**What this task involves**
Give every entry again precisely as it appears.

**Information shown**
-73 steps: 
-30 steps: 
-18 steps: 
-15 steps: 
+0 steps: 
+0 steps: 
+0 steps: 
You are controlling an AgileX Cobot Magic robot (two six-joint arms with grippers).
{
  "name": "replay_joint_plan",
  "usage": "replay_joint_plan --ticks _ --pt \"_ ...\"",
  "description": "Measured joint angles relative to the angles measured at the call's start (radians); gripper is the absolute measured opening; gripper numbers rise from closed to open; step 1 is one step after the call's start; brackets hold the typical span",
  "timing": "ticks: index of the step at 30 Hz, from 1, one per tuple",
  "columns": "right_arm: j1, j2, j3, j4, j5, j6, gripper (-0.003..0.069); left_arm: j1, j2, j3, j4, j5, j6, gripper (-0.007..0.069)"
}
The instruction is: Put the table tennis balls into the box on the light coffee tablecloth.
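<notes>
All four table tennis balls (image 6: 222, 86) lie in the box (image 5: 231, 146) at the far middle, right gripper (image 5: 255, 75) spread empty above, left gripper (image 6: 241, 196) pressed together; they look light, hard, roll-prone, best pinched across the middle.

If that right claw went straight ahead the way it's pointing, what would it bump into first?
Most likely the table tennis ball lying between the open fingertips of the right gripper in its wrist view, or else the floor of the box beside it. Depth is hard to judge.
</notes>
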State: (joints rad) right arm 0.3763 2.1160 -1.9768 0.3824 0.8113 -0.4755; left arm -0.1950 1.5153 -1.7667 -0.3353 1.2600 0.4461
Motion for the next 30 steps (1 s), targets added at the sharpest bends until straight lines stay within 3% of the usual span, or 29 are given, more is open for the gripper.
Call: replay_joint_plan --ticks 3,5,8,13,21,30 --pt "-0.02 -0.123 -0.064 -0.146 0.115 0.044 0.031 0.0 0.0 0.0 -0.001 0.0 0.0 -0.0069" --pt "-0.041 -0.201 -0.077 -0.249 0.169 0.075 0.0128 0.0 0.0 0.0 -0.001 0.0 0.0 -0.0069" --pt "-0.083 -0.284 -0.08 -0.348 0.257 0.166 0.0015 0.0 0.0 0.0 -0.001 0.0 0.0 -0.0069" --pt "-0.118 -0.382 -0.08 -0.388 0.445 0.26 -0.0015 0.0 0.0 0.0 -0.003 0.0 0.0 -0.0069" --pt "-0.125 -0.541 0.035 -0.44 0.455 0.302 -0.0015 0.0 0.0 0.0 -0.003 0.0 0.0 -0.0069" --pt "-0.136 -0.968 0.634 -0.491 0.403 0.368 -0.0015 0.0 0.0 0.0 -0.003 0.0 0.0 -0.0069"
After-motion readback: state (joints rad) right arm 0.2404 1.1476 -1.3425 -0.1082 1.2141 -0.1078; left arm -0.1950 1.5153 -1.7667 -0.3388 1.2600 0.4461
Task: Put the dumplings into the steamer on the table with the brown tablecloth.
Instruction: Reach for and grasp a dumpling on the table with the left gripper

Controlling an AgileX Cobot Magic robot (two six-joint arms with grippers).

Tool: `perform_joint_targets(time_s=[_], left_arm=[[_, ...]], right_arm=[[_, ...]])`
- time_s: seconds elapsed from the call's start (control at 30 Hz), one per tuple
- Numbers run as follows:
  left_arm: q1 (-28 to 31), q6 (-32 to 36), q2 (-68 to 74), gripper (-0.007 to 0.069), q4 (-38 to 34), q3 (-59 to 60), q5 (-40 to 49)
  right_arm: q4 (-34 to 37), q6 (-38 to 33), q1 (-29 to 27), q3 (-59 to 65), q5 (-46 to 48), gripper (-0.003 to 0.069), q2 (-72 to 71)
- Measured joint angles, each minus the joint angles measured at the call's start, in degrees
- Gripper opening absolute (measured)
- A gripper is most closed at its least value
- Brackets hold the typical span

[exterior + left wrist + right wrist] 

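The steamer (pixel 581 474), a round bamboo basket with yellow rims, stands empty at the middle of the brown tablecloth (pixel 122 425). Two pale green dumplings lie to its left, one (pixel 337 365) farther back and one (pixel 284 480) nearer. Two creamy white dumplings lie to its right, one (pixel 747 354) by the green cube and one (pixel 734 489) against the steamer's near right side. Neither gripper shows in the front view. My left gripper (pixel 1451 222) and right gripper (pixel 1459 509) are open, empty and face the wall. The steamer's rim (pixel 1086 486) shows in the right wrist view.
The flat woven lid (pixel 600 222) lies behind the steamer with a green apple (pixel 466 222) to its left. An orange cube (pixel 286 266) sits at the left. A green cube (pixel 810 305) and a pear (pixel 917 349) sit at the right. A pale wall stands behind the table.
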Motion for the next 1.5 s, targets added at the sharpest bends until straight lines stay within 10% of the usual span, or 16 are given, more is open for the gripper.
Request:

**Solution below**
-73 steps: 
-30 steps: 
-18 steps: 
-15 steps: 
+0 steps: 
+0 steps: 
+0 steps: 
You are controlling an AgileX Cobot Magic robot (two six-joint arms with grippers).
{
  "name": "replay_joint_plan",
  "usage": "replay_joint_plan --ticks _ --pt \"_ ...\"",
  "description": "Measured joint angles relative to the angles measured at the call's start (radians); gripper is the absolute measured opening; gripper numbers rise from closed to open; step 1 is one step after the call's start; brackets hold the typical span",
  "timing": "ticks: index of the step at 30 Hz, from 1, one per tuple",
  "columns": "right_arm: j1, j2, j3, j4, j5, j6, gripper (-0.003..0.069); left_arm: j1, j2, j3, j4, j5, j6, gripper (-0.007..0.069)"
}
The instruction is: Put the table tennis balls into the box on the light coffee tablecloth.
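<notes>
All four table tennis balls (image 6: 222, 86) lie in the box (image 5: 231, 146) at the far middle, right gripper (image 5: 255, 75) spread empty above, left gripper (image 6: 241, 196) pressed together; they look light, hard, roll-prone, best pinched across the middle.

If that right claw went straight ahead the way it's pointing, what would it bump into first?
Most likely the table tennis ball lying between the open fingertips of the right gripper in its wrist view, or else the floor of the box beside it. Depth is hard to judge.
</notes>
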State: (joints rad) right arm 0.3763 2.1160 -1.9768 0.3824 0.8113 -0.4755; left arm -0.1950 1.5153 -1.7667 -0.3353 1.2600 0.4461
Motion for the next 30 steps (1 s), targets added at the sharpest bends until straight lines stay within 3% of the usual span, or 29 are given, more is open for the gripper.
Call: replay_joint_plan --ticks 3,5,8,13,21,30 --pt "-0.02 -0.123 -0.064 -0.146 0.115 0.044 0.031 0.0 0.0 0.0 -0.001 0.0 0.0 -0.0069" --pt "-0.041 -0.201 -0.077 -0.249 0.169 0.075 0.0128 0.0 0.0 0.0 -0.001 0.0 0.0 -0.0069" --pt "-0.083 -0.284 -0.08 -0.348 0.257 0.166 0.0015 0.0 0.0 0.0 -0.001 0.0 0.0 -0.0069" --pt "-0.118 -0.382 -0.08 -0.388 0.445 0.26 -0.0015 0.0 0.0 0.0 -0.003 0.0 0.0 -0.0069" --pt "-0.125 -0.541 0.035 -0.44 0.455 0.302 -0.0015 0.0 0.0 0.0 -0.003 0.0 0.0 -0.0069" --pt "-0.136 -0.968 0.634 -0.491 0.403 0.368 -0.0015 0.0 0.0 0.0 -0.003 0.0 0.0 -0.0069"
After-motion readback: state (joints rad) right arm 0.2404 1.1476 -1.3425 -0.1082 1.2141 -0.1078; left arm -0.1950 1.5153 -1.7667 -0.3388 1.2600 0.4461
Task: Put the dumplings into the steamer on the table with the brown tablecloth.
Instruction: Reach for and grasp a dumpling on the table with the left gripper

Controlling an AgileX Cobot Magic robot (two six-joint arms with grippers).

Tool: `perform_joint_targets(time_s=[_], left_arm=[[_, ...]], right_arm=[[_, ...]])`
- time_s: seconds elapsed from the call's start (control at 30 Hz), one per tuple
- Numbers run as follows:
  left_arm: q1 (-28 to 31), q6 (-32 to 36), q2 (-68 to 74), gripper (-0.007 to 0.069), q4 (-38 to 34), q3 (-59 to 60), q5 (-40 to 49)
  right_arm: q4 (-34 to 37), q6 (-38 to 33), q1 (-29 to 27), q3 (-59 to 65), q5 (-46 to 48), gripper (-0.003 to 0.069), q2 (-72 to 71)
- Measured joint angles, each minus the joint angles measured at the call's start, in degrees
- Gripper opening absolute (measured)
- A gripper is most closed at its least value
- Brackets hold the typical span

[exterior + left wrist + right wrist] 

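The steamer (pixel 581 474), a round bamboo basket with yellow rims, stands empty at the middle of the brown tablecloth (pixel 122 425). Two pale green dumplings lie to its left, one (pixel 337 365) farther back and one (pixel 284 480) nearer. Two creamy white dumplings lie to its right, one (pixel 747 354) by the green cube and one (pixel 734 489) against the steamer's near right side. Neither gripper shows in the front view. My left gripper (pixel 1451 222) and right gripper (pixel 1459 509) are open, empty and face the wall. The steamer's rim (pixel 1086 486) shows in the right wrist view.
The flat woven lid (pixel 600 222) lies behind the steamer with a green apple (pixel 466 222) to its left. An orange cube (pixel 286 266) sits at the left. A green cube (pixel 810 305) and a pear (pixel 917 349) sit at the right. A pale wall stands behind the table.
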Motion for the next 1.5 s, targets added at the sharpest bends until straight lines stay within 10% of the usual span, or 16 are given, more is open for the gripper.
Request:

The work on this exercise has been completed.